It's important to separate warning from prediction and look out for blame shifting to the intelligence community.

Analysis | Washington Politics

The COVID-19 pandemic carries some lessons about the role of government in warning of calamity and responding to such warning. In the past, the American public, political class, and press have not learned such lessons very well. The current crisis, along with the post-mortems and recriminations that inevitably will follow, is unlikely to be any different.

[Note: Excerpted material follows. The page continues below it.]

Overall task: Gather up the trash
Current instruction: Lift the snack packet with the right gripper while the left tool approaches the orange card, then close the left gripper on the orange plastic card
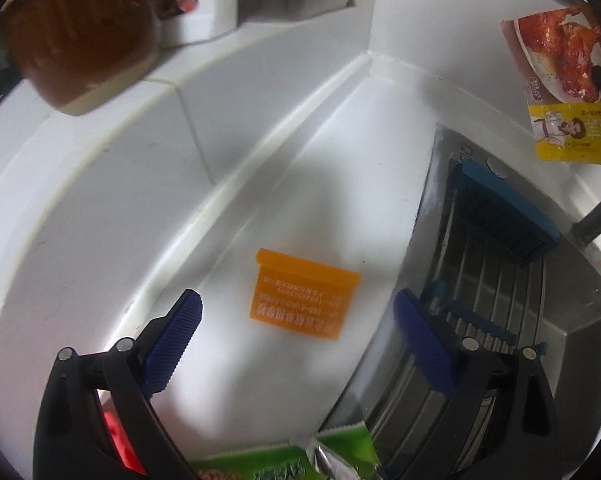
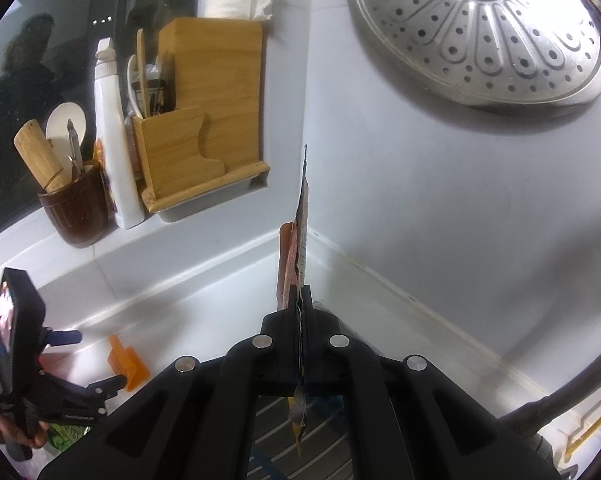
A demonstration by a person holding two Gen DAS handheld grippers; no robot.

Response is inseparable from warning

Organizations responsible for warning of nasty things to come — including intelligence agencies, with the wide range of foreign happenings they are expected to monitor, and the weather bureau, which is expected to forecast destructive storms — are only one part of a system in which another part is the policymaker’s response to the warning. Those doing the warning have a responsibility for getting their message across clearly and loudly enough to get the policymaker’s attention. But policymakers often have important and legitimate reasons not to respond in the way a warning might suggest.

An example is the terrorist threat from al-Qaida prior to 9/11. U.S. intelligence agencies provided an accurate picture of what Osama bin Laden’s group was trying to do, the role of the United States as a prime target, bin Laden’s whereabouts within Afghanistan, and his relationship with the Afghan Taliban. That raises the question of why the United States did not launch a pre-emptive military operation in Afghanistan before the 9/11 attack, similar to what it would do after the attack. The answer is that no U.S. administration could have mustered the necessary domestic and international support for such an expedition. A decade earlier, President George H.W. Bush and his secretary of state, James Baker, struggled to muster support for the forcible reversal of blatant Iraqi aggression against Kuwait. To launch a U.S. war in Afghanistan based only on warnings of likely future terrorist attacks was politically infeasible.

Economic considerations often are among the legitimate reasons policymakers do not spring into action in the direction a warning might imply. State and local officials given a warning of severe weather face difficult decisions about evacuations that would cause significant economic disruption to their communities and that might — if a hurricane moves slightly more in one direction than another — turn out to have been unnecessary to save lives.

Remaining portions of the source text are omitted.